*TASK DESCRIPTION:*
Go through the records and copy each line where the word "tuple" occurs.

*** RECORDED INFORMATION Section Begins ***

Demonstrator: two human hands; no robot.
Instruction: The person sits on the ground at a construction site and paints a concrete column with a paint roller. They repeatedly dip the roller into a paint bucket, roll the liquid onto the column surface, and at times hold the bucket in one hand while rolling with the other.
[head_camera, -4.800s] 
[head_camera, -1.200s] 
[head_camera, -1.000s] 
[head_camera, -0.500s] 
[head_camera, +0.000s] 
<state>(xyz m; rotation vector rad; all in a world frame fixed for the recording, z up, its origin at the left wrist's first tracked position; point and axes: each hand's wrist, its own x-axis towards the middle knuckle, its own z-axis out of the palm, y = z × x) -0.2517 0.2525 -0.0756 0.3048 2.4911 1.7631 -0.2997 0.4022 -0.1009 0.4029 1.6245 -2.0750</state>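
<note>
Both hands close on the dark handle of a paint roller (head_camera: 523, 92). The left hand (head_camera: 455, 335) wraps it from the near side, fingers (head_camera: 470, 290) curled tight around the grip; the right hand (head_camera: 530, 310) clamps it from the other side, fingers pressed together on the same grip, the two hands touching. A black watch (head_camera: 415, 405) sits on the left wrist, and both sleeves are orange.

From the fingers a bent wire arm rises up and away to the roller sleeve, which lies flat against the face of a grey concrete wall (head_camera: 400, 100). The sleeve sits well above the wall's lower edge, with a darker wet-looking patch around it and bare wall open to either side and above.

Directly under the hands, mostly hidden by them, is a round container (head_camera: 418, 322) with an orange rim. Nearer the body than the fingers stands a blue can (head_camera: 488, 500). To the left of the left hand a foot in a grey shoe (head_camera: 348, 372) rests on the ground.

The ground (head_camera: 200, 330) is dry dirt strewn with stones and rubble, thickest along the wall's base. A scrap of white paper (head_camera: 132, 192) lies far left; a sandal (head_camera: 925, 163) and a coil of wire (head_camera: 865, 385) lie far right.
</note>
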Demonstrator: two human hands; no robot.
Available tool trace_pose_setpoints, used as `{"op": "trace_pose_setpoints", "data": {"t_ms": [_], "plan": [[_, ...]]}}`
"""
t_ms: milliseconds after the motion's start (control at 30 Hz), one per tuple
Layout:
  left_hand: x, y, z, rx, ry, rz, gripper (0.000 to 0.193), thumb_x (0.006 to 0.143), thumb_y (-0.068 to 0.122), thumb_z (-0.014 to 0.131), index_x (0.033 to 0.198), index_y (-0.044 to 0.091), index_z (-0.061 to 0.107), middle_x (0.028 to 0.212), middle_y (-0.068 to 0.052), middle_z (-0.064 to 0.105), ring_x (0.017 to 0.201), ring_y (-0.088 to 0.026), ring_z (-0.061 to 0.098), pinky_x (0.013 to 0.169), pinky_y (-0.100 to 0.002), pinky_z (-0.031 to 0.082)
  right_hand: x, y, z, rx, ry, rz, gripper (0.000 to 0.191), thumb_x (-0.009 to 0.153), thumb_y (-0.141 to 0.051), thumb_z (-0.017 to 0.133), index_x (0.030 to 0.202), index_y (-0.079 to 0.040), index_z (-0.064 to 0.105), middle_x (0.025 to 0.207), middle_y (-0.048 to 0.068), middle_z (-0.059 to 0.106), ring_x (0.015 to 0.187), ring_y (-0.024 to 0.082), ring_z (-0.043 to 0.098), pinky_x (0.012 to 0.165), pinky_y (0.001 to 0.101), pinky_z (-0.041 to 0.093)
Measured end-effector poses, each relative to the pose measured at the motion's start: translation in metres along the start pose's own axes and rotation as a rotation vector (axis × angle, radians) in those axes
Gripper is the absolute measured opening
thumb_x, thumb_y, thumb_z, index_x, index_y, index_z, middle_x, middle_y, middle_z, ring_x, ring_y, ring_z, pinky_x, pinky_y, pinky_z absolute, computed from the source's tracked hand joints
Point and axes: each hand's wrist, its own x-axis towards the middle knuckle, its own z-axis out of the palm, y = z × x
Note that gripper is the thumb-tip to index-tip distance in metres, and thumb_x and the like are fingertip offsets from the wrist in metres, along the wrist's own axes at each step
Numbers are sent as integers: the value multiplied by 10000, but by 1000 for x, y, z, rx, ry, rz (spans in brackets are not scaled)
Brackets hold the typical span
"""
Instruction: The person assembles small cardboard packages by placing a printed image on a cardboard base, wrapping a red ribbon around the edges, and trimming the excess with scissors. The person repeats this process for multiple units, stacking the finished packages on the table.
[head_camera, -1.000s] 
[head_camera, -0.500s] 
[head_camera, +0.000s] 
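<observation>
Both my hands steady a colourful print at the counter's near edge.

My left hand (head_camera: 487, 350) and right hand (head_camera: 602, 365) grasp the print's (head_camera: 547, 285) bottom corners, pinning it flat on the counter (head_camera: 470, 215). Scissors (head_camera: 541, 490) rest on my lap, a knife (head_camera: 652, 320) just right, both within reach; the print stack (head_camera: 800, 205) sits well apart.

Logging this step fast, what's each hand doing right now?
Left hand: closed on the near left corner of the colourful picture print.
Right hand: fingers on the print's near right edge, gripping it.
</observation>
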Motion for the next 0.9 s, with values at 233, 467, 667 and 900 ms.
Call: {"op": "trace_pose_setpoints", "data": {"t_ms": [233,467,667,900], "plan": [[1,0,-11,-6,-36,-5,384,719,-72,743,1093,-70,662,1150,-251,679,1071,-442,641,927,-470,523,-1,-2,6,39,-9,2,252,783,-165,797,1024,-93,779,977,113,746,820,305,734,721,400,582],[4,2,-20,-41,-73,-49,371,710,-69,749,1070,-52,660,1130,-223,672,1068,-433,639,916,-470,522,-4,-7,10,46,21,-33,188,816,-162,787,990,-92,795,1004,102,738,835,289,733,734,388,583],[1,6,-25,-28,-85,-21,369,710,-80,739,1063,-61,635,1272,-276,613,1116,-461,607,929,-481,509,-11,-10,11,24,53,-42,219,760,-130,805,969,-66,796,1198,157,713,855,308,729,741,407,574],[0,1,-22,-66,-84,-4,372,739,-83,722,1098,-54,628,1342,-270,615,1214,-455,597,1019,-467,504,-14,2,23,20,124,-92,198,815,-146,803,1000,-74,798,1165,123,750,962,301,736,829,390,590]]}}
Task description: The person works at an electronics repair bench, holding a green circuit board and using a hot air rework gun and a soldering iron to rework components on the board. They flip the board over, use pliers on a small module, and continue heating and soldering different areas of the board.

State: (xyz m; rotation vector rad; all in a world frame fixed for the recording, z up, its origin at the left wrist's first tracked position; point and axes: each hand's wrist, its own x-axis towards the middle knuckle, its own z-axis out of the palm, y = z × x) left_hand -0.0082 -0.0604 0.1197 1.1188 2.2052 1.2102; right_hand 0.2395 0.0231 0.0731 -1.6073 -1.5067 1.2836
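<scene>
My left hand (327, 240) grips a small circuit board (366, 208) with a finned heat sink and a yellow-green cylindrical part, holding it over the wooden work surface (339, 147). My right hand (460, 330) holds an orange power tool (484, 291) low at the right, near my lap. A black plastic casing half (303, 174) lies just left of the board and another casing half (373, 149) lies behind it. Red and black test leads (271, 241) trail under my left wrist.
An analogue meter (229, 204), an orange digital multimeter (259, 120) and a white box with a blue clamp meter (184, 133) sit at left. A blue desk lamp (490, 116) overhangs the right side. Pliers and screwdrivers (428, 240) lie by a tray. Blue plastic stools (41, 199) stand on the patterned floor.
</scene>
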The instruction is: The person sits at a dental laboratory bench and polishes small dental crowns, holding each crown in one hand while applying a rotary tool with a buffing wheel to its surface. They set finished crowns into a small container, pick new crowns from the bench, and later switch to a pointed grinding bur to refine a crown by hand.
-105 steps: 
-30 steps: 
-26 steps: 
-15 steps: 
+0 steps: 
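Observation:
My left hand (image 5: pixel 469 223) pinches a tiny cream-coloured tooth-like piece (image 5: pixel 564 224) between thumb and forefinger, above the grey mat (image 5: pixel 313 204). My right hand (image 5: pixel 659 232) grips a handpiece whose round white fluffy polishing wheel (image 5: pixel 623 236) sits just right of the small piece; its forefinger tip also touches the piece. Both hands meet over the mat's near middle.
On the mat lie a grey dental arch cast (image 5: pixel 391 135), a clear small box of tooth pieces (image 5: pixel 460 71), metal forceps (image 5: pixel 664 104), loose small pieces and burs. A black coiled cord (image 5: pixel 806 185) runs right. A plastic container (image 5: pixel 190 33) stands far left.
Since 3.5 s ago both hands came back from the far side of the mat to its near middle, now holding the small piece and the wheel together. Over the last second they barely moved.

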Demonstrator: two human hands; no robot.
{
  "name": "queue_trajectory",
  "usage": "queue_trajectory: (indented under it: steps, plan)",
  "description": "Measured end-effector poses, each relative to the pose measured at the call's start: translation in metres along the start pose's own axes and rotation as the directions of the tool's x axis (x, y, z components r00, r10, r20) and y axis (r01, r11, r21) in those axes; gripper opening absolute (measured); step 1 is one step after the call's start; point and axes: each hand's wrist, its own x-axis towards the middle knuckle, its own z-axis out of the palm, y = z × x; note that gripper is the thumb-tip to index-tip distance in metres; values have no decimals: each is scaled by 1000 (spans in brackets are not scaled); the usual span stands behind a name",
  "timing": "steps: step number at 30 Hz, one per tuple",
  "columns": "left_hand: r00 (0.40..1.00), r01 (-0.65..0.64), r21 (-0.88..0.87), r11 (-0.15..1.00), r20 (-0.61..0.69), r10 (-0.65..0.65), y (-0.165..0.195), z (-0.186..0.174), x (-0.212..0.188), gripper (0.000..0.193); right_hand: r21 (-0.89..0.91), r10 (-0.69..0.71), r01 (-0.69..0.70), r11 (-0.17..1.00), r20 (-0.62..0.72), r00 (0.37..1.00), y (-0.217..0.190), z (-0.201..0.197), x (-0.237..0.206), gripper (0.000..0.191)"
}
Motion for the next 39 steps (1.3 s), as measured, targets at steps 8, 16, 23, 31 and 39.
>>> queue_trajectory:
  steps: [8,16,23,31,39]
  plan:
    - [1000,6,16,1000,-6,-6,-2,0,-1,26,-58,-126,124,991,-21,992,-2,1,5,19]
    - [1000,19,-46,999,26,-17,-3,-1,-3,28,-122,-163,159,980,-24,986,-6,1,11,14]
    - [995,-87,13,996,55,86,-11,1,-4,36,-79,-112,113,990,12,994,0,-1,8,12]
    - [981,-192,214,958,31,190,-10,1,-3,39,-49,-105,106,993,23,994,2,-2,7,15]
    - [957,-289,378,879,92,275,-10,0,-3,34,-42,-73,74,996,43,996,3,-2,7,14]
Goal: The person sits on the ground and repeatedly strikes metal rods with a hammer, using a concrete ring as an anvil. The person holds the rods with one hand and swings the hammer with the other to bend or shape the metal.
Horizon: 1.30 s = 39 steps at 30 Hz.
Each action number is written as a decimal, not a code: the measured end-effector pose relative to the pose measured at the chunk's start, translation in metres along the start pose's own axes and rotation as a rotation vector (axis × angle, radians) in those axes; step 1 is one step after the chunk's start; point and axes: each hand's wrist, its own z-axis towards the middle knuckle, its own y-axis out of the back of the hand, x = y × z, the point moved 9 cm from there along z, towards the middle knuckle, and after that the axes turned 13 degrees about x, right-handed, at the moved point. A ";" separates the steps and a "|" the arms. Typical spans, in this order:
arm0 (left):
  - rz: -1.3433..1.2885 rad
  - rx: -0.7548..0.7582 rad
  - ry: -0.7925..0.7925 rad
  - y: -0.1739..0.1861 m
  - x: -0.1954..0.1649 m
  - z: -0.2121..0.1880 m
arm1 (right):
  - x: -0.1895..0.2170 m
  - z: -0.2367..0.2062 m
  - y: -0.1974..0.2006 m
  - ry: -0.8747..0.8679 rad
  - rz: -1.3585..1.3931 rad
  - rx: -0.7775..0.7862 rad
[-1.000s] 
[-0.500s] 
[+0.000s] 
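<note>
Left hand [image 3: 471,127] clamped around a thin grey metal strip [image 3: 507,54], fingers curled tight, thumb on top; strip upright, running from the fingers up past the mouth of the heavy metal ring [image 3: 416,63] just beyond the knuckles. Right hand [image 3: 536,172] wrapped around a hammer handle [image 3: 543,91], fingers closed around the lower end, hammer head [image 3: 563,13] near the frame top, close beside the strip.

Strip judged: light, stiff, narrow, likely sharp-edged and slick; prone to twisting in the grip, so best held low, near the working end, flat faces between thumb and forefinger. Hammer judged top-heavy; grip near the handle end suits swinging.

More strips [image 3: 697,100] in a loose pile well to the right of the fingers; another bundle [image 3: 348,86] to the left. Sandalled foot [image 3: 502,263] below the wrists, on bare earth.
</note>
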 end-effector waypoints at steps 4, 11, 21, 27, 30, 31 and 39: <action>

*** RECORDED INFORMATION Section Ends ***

*TASK RESPONSE:*
t_ms: milliseconds after the motion's start (control at 30 Hz), one per tuple
  "timing": "steps: step number at 30 Hz, one per tuple",

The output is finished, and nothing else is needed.